> [TASK ITEM]
Copy task. Retype the whole listing exactly, omitting any picture in it.
>>>>
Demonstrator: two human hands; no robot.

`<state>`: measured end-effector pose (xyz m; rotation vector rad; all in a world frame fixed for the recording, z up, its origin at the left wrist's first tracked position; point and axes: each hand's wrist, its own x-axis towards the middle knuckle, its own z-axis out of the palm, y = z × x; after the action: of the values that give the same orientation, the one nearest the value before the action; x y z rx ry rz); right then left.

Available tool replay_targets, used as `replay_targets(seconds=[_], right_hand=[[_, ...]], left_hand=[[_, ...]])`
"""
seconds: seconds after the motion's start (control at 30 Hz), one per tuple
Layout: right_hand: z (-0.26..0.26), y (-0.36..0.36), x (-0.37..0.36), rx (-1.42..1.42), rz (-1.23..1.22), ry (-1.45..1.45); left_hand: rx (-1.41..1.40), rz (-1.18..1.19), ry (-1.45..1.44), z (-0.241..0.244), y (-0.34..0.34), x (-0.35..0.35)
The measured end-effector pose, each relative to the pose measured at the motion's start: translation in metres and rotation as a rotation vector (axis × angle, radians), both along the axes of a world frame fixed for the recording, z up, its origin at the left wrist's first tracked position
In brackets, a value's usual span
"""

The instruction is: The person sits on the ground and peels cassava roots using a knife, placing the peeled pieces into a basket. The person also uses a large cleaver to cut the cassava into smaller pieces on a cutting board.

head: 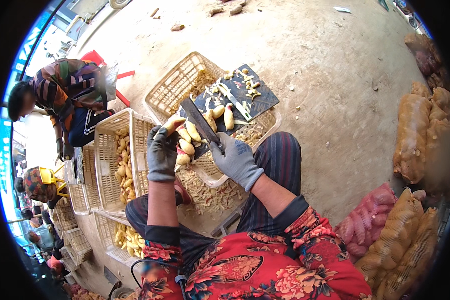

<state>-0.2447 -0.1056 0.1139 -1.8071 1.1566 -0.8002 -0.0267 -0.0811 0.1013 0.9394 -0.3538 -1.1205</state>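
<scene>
In my gloved left hand (pixel 162 154) is a pale, partly peeled sweet potato (pixel 173 123), held between thumb and fingers. My gloved right hand (pixel 237 159) grips a broad, dark-bladed knife (pixel 199 120) by its handle end, the blade slanting up and left near the sweet potato. Below both hands a black board (pixel 263 98) rests across a plastic crate (pixel 170 77). Several peeled sweet potatoes (pixel 186 146) lie on the board, some with reddish ends. A white-handled peeler (pixel 234 102) lies farther up, among cut scraps (pixel 249 83).
Peelings (pixel 206 189) cover the floor between my feet. Left stand crates of peeled sweet potatoes (pixel 124 168) and yellow pieces (pixel 129 240). A person (pixel 69 90) works bent over at far left. Filled mesh sacks (pixel 386 236) line the right side.
</scene>
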Motion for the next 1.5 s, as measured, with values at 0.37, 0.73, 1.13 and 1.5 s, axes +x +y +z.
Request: replay_targets(seconds=[0.37, 0.73, 1.13, 1.5], right_hand=[[-0.017, -0.009, 0.032, -0.149, 0.13, 0.33], [0.017, -0.06, 0.002, -0.003, 0.028, 0.169], [-0.004, -0.092, -0.012, 0.089, -0.131, -0.22], [0.001, -0.108, -0.017, 0.276, -0.201, -0.368]], left_hand=[[0.107, 0.276, -0.051, 0.005, 0.003, -0.018], [0.305, 0.46, -0.115, -0.052, -0.04, -0.007], [0.562, -0.074, -1.224, -0.056, -0.043, -0.001], [1.091, -0.462, -1.92, -0.05, -0.07, -0.035]])
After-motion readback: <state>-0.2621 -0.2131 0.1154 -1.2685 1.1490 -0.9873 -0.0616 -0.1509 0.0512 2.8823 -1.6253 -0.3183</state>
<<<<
> [RESULT]
Demonstrator: two human hands; no robot.

`<state>`: measured end-effector pose (xyz m; rotation vector rad; all in a world frame fixed for the recording, z up, its origin at the left wrist's first tracked position; point and axes: each hand's wrist, its own x-axis towards the middle knuckle, its own z-axis out of the palm, y = z × x; after the action: of the values that give the same orientation, the one nearest the value before the action; x y z rx ry rz); right then left.

Available tool replay_targets, used as `replay_targets(seconds=[_], right_hand=[[_, ...]], left_hand=[[_, ...]])`
"""
seconds: seconds after the motion's start (control at 30 Hz), one per tuple
Layout: right_hand: z (-0.26..0.26), y (-0.36..0.36), x (-0.37..0.36), rx (-1.42..1.42), rz (-1.23..1.22), ry (-1.45..1.45); left_hand: rx (-1.41..1.40), rz (-1.18..1.19), ry (-1.45..1.44), z (-0.241..0.244), y (-0.34..0.34), x (-0.35..0.35)
The measured end-effector pose, each relative to the pose measured at the motion's start: translation in metres and rotation as a rotation vector (axis × angle, radians), both along the axes of a world frame fixed for the recording, z up, its origin at the left wrist's first tracked position
In brackets, a value's usual span
"""

The instruction is: The person sits on the ground and peels cassava roots using a knife, placing the peeled pieces into a basket. The person also uses a large cleaver to cut the cassava into smaller pieces on a cutting board.

head: 

<state>-0.2447 -0.1056 0.1139 -1.8071 1.1566 -0.8002 -0.0267 -0.0811 0.1013 0.9394 -0.3538 -1.1205</state>
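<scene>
In my gloved left hand (pixel 162 154) is a pale, partly peeled sweet potato (pixel 173 123), held between thumb and fingers. My gloved right hand (pixel 237 159) grips a broad, dark-bladed knife (pixel 199 120) by its handle end, the blade slanting up and left near the sweet potato. Below both hands a black board (pixel 263 98) rests across a plastic crate (pixel 170 77). Several peeled sweet potatoes (pixel 186 146) lie on the board, some with reddish ends. A white-handled peeler (pixel 234 102) lies farther up, among cut scraps (pixel 249 83).
Peelings (pixel 206 189) cover the floor between my feet. Left stand crates of peeled sweet potatoes (pixel 124 168) and yellow pieces (pixel 129 240). A person (pixel 69 90) works bent over at far left. Filled mesh sacks (pixel 386 236) line the right side.
</scene>
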Motion for the next 1.5 s, as measured, with values at 0.37, 0.73, 1.13 and 1.5 s, axes +x +y +z.
Request: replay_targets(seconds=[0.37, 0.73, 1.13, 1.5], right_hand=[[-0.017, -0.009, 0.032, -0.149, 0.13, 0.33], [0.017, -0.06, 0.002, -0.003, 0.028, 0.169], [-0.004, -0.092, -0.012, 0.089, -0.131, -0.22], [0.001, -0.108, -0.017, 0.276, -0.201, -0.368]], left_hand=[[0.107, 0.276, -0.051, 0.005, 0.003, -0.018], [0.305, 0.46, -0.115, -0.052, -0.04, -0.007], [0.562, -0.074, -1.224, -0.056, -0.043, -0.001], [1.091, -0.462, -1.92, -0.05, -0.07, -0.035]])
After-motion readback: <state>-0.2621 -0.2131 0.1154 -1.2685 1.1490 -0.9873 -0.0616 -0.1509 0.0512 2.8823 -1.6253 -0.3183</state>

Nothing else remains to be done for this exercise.